When you combine CRF with a bit rate cap, you get the best of both worlds, a bit rate reduction with consistent quality for easy-to-encode clips and similar to CBR quality and bitrate or more complex clips.
ffmpeg -i input crf=23:vbvBufferSize=1000:bitrate=6000000 output
The relevant elements are:
- CRF=23 – sets the quality target at around 95 VMAF
- vbvBufferSize=1000 – sets the VBV buffer to one second (1000 ms)
- bitrate=6000000 – caps the bitrate at 6 Mbps.
These commands would produce a file that targets close to 95 VMAF quality but, in all cases, peaks at around 6 Mbps.
For a simple-to-encode talking head clip, Quadra produced a file with an average bitrate of 1,274 kbps and a VMAF score of 95.14. Figure 1 shows this output in a program called Bitrate Viewer.

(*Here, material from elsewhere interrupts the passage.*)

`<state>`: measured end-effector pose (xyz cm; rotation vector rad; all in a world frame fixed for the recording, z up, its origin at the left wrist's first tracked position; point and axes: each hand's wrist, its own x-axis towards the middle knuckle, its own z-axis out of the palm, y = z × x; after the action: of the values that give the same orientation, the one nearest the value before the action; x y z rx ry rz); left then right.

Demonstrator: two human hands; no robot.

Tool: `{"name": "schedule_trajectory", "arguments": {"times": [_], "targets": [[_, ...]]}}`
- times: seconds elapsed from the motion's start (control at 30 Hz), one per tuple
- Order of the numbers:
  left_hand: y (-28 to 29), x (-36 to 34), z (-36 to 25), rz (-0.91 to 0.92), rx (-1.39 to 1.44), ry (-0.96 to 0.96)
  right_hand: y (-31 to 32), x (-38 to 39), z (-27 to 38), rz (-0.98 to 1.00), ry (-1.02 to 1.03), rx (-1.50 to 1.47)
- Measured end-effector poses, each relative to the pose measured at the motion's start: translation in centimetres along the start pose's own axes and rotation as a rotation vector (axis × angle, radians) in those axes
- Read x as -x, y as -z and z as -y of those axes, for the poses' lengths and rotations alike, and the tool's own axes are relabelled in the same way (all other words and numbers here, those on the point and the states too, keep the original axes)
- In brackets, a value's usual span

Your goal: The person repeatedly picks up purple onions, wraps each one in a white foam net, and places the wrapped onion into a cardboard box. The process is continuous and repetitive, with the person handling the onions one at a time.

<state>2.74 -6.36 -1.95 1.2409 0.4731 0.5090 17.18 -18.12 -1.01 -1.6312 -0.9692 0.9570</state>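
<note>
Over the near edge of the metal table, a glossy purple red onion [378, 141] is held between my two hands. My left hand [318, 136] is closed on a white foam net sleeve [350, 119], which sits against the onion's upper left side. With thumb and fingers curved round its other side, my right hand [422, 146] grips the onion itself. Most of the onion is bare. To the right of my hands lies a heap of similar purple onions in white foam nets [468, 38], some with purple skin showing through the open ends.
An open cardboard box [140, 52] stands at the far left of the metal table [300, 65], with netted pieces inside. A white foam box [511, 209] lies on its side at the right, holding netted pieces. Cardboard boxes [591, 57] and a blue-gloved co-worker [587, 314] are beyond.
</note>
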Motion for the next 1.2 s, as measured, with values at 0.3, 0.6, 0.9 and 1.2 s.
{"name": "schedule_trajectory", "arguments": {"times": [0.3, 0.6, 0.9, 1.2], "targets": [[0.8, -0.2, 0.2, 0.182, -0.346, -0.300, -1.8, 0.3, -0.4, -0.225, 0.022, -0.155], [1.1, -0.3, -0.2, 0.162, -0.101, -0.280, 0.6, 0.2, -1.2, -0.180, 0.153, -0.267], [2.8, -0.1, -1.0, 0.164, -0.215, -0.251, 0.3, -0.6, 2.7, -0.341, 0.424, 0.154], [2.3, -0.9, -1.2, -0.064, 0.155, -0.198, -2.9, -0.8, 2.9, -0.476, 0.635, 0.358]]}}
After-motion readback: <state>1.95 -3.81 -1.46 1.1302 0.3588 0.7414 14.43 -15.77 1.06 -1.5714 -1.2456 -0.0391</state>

Since the entire file is under the 6 Mbps cap, the CRF value controls the bitrate throughout.
Encoding this clip with Quadra using CBR at 6 Mbps produced a file with a bit rate of 5.4 Mbps and a VMAF score of 97.50. Multiple studies have found that VMAF scores above 95 are not perceptible by viewers, so the extra 2.26 VMAF score doesn’t improve the viewer’s quality of experience (QoE). In this case, capped CRF reduces your bandwidth cost by 76% without impacting QoE.
Figure 1. Capped CRF encoding a simple-to-encode video in Bitrate Viewer.
You see this in Figure 2, showing the capped CRF frame with a VMAF score of 94.73 on the left and the CBR frame with a VMAF score of 97.2 on the right. The video on the right has a bit rate over 4 Mbps larger than the video on the left, but the viewer wouldn’t notice the difference.
Figure 2. Frames from the talkinghead clip. Capped CRF at 1.23 Mbps on the left,
CBR at 5.4 Mbps on the right. No viewer would notice the difference.
Figure 3 shows capped CRF operation with a hard-to-encode American football clip. The average bitrate is 5900 kbps, and the VMAF score is 94.5. You see that the bitrate for most of the file is pushing against the 6 Mbps cap, which means that the cap is the controlling element. In the two regions where there are slight dips, the CRF setting controls the quality.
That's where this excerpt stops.